Single by Pinguini Tattici Nucleari

from the album Fuori dall'hype - Ringo Starr
- Released: 17 April 2020
- Genre: Pop rock
- Length: 3:34
- Label: Sony Music
- Songwriter: Riccardo Zanotti

Pinguini Tattici Nucleari singles chronology
| "Ringo Starr" (2020) | "Ridere" (2020) | "La storia infinita" (2020) |

Music video
- "Ridere" on YouTube

= Ridere =

"Ridere" is a song by Italian band Pinguini Tattici Nucleari. It was released by Sony Music on 17 April 2020 as the second single from the reissue of fourth studio album Fuori dall'hype.

The song, although not reaching beyond the 28th position, has accumulated a total of 18 months on the FIMI singles chart.
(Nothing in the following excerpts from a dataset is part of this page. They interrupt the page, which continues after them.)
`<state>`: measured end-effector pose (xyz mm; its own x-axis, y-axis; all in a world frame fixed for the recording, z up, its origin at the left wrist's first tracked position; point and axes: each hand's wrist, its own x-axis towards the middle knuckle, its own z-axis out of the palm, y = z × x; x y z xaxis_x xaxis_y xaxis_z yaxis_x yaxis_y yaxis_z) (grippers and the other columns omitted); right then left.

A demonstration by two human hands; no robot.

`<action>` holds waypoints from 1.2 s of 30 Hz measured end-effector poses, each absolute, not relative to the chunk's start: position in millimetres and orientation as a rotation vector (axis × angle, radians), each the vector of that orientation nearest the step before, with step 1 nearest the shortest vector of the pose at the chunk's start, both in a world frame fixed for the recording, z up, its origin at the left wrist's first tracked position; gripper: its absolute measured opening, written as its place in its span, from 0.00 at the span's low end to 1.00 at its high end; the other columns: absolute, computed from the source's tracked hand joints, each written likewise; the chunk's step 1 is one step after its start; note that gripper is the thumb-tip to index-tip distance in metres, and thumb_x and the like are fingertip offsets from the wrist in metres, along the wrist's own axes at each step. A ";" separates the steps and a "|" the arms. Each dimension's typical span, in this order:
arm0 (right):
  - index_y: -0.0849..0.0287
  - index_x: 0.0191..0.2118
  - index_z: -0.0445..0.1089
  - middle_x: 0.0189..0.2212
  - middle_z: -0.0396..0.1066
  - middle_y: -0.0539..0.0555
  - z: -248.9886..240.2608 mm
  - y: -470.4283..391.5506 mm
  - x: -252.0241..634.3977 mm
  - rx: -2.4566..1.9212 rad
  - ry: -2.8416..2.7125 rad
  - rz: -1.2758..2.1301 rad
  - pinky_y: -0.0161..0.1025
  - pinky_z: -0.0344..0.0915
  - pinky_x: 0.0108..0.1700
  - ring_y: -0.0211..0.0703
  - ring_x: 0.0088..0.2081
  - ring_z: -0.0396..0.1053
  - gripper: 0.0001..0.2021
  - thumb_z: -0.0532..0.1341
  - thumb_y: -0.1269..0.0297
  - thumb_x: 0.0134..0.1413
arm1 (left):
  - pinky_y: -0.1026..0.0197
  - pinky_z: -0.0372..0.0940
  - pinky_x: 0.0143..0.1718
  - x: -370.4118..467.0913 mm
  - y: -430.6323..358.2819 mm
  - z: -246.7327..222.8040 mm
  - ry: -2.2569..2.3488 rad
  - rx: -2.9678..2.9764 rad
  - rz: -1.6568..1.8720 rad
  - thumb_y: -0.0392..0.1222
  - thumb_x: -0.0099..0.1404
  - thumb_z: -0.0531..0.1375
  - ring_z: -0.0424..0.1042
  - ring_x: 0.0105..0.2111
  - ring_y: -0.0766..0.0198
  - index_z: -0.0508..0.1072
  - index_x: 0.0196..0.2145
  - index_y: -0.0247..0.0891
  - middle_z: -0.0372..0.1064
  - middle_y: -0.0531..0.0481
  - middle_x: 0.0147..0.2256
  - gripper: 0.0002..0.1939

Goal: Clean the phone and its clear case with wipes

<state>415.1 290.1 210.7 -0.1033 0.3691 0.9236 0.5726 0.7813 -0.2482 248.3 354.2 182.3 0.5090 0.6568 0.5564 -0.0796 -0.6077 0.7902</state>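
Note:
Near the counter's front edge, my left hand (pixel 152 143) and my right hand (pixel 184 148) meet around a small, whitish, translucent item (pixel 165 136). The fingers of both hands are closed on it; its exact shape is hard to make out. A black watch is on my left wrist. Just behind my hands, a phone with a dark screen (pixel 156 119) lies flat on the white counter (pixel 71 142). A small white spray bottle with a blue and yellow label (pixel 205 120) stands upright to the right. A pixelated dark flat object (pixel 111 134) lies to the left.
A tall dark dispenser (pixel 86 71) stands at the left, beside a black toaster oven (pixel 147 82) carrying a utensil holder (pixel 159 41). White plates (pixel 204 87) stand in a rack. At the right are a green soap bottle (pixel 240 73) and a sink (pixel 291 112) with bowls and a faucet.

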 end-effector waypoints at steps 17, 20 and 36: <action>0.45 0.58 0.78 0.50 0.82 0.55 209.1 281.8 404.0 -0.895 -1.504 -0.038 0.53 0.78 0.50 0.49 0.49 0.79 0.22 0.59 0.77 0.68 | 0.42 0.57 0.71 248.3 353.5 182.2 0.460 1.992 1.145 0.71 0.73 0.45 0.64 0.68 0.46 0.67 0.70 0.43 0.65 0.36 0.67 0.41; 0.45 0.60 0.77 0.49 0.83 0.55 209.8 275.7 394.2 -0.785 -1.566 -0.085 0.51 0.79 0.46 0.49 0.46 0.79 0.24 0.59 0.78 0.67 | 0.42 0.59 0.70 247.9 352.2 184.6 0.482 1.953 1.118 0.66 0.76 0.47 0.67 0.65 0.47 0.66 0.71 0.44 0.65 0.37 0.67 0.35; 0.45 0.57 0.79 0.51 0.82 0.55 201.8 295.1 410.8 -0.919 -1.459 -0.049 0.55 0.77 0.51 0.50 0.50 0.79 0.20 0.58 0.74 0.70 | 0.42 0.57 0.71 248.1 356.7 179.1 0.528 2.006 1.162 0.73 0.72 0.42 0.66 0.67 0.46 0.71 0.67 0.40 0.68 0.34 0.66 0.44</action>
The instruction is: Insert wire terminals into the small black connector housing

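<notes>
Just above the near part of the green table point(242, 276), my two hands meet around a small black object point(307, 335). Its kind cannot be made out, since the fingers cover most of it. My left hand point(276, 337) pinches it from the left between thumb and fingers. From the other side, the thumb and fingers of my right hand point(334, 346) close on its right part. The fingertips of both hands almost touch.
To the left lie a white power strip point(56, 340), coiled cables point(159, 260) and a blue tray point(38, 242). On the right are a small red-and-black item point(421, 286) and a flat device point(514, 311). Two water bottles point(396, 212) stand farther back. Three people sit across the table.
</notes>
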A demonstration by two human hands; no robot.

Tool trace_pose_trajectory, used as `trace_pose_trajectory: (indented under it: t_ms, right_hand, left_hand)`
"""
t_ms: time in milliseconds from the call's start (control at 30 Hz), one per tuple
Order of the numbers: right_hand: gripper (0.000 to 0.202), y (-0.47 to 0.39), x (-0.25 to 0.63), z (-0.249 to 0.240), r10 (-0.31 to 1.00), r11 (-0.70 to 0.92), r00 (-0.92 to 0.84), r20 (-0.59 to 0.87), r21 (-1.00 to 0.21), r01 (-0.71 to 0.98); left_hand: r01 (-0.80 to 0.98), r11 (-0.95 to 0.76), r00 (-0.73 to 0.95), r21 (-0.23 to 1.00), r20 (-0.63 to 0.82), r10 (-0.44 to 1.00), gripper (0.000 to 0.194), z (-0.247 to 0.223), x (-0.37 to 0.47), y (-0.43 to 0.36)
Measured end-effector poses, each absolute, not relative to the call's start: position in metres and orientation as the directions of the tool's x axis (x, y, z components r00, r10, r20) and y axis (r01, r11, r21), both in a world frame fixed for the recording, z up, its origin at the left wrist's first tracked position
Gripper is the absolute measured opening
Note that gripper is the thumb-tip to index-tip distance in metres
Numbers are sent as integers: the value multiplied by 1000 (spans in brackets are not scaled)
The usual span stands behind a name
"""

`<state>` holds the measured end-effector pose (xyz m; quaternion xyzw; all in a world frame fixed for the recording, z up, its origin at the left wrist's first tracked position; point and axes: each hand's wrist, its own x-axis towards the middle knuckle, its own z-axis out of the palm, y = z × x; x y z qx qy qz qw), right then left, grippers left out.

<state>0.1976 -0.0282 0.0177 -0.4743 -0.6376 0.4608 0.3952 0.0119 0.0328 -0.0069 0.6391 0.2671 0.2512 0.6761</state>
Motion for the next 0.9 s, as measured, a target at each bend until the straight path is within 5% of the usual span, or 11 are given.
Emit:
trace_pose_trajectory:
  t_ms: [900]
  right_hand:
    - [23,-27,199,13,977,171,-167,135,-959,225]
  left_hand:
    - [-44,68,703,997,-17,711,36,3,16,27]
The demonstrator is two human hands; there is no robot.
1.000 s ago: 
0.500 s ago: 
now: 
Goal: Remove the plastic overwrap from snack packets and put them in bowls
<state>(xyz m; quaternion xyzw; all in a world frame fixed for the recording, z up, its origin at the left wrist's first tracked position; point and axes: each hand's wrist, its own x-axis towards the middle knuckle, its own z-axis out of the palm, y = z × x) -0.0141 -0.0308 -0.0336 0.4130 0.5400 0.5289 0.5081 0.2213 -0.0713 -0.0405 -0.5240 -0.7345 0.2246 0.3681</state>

It was certified sextuple platinum in Italy.

==Music video==
The music video for the song was released on YouTube on 28 April 2020. The band relied on their fans during the lockdown caused by the COVID-19 pandemic, involving them by asking for clips that were later edited into the final video.

==Charts==

===Weekly charts===

Weekly chart performance for "Ridere"
| Chart (2020) | Peak position |
|---|---|
| Italy (FIMI) | 28 |
| Italy Airplay (EarOne) | 11 |

===Year-end charts===

Year-end chart performance for "Ridere"
| Chart (2020) | Position |
|---|---|
| Italy (FIMI) | 38 |
| Chart (2021) | Position |
| Italy (FIMI) | 64 |
| Chart (2022) | Position |
| Italy (FIMI) | 94 |

==Certifications==

| Region | Certification | Certified units/sales |
| Italy (FIMI) | 6× Platinum | 600,000^{‡} |
^{‡} Sales+streaming figures based on certification alone.